Saudi security officers stand in front of the Kaaba at an empty Grand mosque in Mecca. PHOTO: REUTERS

RIYADH (AFP) - Saudi Arabia will allow around 1,000 pilgrims residing in the kingdom to perform the haj this year, a minister said on Tuesday (June 23), after it announced the ritual would be scaled back due to coronavirus.

"The number of pilgrims will be around 1,000, maybe less, maybe a little more," Haj Minister Mohammad Benten told reporters.

"The number won't be in tens or hundreds of thousands" this year, he added.

The haj, one of the five pillars of Islams and a must for able-bodied Muslims at least once in their lifetime, represents a major potential source of contagion as it packs millions of pilgrims into congested religious sites.

But the decision to limit the haj, scheduled for late July, is fraught with political and economic peril and comes after several Muslim nations pulled out of the ritual.

"It was decided to hold the pilgrimage this year with very limited numbers... with different nationalities in the kingdom," the official Saudi Press Agency said earlier, citing the haj ministry.

"This decision is taken to ensure the haj is performed in a safe manner from a public health perspective... and in accordance with the teachings of Islam in preserving lives."

The decision to limit the event comes as Saudi Arabia struggles to contain a spike in infections, which have now risen to some 161,000 cases and more than 1,300 deaths.

But it risks annoying Muslim hardliners for whom religion trumps health concerns.

A watered-down haj would also represent a major loss of revenue for the kingdom, which is already reeling from the twin shocks of the virus-induced slowdown and a plunge in oil prices.

The smaller year-round umrah pilgrimage was already suspended in March.
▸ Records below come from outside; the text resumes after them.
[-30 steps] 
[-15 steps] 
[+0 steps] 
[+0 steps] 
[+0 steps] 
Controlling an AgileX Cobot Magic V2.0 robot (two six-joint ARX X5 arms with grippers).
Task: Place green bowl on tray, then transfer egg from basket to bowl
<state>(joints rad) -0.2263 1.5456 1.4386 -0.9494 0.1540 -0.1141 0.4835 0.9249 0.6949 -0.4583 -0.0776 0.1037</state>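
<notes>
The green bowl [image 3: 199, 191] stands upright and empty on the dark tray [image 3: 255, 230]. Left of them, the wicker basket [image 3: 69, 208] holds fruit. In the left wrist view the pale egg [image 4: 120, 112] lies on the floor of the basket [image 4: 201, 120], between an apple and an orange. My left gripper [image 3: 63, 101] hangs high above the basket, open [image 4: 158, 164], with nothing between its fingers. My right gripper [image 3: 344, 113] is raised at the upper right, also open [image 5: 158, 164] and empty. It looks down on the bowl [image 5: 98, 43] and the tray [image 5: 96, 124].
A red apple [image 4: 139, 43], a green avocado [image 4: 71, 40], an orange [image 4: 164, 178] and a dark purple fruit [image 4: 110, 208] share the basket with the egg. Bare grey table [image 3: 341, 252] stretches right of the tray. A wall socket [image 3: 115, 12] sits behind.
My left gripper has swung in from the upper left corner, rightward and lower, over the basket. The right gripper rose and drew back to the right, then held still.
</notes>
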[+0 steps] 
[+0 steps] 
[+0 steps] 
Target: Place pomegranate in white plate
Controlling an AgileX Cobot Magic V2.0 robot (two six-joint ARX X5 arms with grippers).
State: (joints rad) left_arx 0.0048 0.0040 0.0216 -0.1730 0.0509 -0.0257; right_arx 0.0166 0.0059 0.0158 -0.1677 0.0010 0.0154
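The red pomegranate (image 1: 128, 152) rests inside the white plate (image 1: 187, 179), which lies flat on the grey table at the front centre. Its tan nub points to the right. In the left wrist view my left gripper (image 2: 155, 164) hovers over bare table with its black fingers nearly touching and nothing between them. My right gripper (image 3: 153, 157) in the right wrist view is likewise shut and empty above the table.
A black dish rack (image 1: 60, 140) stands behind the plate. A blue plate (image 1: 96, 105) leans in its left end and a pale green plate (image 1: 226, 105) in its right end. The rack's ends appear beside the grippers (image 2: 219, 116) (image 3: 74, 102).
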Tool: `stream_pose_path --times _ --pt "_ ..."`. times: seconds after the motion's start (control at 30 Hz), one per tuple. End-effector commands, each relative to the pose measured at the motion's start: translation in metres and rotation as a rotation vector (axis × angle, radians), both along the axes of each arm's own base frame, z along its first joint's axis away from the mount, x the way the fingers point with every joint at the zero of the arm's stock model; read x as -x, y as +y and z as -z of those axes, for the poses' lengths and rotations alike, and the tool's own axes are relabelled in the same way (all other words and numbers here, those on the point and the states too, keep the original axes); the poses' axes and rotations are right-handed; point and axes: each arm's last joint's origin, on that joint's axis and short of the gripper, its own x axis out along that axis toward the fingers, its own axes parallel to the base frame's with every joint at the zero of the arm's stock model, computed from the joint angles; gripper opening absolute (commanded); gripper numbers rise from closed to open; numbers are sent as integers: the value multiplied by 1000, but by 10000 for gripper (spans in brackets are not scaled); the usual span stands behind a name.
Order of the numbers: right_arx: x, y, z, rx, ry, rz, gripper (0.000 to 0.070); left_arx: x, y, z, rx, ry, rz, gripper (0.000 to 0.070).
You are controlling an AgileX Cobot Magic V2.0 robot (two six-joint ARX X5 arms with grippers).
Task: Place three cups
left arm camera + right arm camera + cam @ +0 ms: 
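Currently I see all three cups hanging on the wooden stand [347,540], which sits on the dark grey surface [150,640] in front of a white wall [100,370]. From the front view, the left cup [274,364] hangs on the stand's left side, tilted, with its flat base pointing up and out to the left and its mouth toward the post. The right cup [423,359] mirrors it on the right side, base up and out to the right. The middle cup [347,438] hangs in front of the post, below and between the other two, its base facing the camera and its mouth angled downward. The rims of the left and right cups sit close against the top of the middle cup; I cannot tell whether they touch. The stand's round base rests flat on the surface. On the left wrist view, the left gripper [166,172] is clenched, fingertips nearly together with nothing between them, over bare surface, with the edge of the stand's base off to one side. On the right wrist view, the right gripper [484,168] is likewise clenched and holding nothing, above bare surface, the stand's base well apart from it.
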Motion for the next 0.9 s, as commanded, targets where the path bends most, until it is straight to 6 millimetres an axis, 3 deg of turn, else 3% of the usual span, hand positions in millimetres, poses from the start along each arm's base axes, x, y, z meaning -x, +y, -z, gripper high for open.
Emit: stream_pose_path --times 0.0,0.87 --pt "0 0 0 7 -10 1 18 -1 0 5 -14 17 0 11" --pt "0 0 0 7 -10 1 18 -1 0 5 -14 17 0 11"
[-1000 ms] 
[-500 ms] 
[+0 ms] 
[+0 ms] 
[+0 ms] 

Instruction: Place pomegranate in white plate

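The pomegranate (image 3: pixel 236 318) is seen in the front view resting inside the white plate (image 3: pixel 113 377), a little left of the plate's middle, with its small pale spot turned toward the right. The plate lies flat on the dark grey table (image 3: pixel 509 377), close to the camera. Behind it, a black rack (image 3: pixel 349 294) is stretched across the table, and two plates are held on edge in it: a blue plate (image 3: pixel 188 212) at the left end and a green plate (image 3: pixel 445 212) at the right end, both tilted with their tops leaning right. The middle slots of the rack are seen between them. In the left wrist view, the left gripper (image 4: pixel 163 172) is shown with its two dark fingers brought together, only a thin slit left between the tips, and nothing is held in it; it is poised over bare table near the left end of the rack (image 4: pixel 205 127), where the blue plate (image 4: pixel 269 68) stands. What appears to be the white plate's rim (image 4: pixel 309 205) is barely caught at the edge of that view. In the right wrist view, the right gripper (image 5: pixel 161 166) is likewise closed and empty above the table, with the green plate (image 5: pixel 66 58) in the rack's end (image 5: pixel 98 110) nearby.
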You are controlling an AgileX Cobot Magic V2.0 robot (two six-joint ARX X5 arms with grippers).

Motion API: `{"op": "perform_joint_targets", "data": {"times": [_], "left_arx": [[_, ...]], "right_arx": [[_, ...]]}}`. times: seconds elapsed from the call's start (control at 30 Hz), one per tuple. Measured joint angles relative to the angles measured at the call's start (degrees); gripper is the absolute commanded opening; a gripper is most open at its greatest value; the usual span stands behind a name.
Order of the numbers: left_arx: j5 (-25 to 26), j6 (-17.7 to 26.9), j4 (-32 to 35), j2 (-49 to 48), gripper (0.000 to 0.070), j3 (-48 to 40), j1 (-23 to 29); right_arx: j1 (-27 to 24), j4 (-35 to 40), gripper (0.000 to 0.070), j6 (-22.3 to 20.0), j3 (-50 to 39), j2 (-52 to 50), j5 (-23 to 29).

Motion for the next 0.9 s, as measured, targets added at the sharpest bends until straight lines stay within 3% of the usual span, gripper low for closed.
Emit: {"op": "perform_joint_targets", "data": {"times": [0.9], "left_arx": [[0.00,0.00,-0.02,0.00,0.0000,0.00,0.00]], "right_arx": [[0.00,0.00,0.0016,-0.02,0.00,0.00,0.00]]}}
Together, they add US$12 billion to the Saudi economy every year, according to government figures.

The latest announcement would likely disappoint millions of Muslim pilgrims around the world who often invest their life savings and endure long waiting lists to make the trip.

It could also trigger renewed scrutiny of the Saudi custodianship of Islam's holiest sites - the kingdom's most powerful source of political legitimacy.

A series of deadly disasters over the years, including a 2015 stampede that killed up to 2,300 worshippers, has prompted criticism of the kingdom's management of the haj.

A full-scale haj, which last year drew about 2.5 million pilgrims, was unlikely after authorities advised Muslims in late March to defer preparations due to the fast-spreading disease.

Singapore, Malaysia, Indonesia are among countries that have announced their citizens will defer haj this year to safeguard the pilgrims' health.